Work order => Each line of the listing where "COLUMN" appears should be reported.

Provided data =>
****************

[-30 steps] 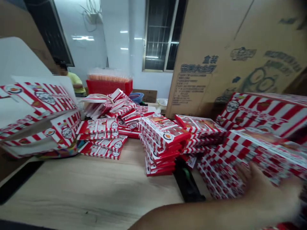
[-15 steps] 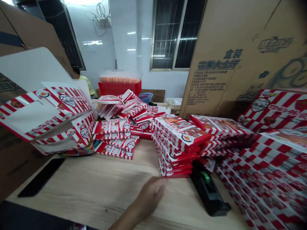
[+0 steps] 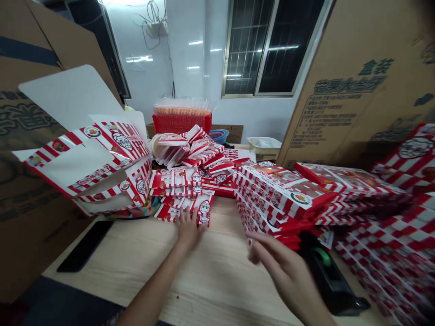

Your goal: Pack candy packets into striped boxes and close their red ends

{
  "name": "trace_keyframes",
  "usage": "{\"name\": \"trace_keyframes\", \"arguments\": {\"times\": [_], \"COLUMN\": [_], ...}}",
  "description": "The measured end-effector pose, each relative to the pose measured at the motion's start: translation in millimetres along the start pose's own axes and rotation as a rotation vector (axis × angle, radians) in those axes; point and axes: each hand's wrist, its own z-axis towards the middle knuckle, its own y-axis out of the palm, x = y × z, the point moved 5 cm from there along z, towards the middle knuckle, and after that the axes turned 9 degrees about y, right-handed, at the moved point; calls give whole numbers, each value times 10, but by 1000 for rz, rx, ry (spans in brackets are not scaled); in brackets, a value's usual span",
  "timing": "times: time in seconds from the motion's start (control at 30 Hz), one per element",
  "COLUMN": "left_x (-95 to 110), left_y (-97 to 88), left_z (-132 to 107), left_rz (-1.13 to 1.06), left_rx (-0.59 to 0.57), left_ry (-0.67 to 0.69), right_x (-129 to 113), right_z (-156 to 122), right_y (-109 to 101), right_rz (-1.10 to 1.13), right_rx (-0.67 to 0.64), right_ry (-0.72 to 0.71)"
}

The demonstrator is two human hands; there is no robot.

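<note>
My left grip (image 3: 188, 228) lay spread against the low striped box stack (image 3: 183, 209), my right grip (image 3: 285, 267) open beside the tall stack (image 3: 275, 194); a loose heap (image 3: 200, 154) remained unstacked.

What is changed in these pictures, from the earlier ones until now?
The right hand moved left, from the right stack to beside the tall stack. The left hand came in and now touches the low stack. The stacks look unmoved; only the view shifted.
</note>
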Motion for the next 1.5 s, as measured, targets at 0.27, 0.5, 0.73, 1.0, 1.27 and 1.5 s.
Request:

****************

Problem solution =>
  "usage": "{\"name\": \"trace_keyframes\", \"arguments\": {\"times\": [_], \"COLUMN\": [_], ...}}",
  "COLUMN": "left_x (-95 to 110), left_y (-97 to 88), left_z (-132 to 107), left_rz (-1.13 to 1.06), left_rx (-0.59 to 0.57), left_ry (-0.67 to 0.69), right_x (-129 to 113), right_z (-156 to 122), right_y (-109 to 101), right_rz (-1.10 to 1.13), right_rx (-0.67 to 0.64), right_ry (-0.72 to 0.71)"

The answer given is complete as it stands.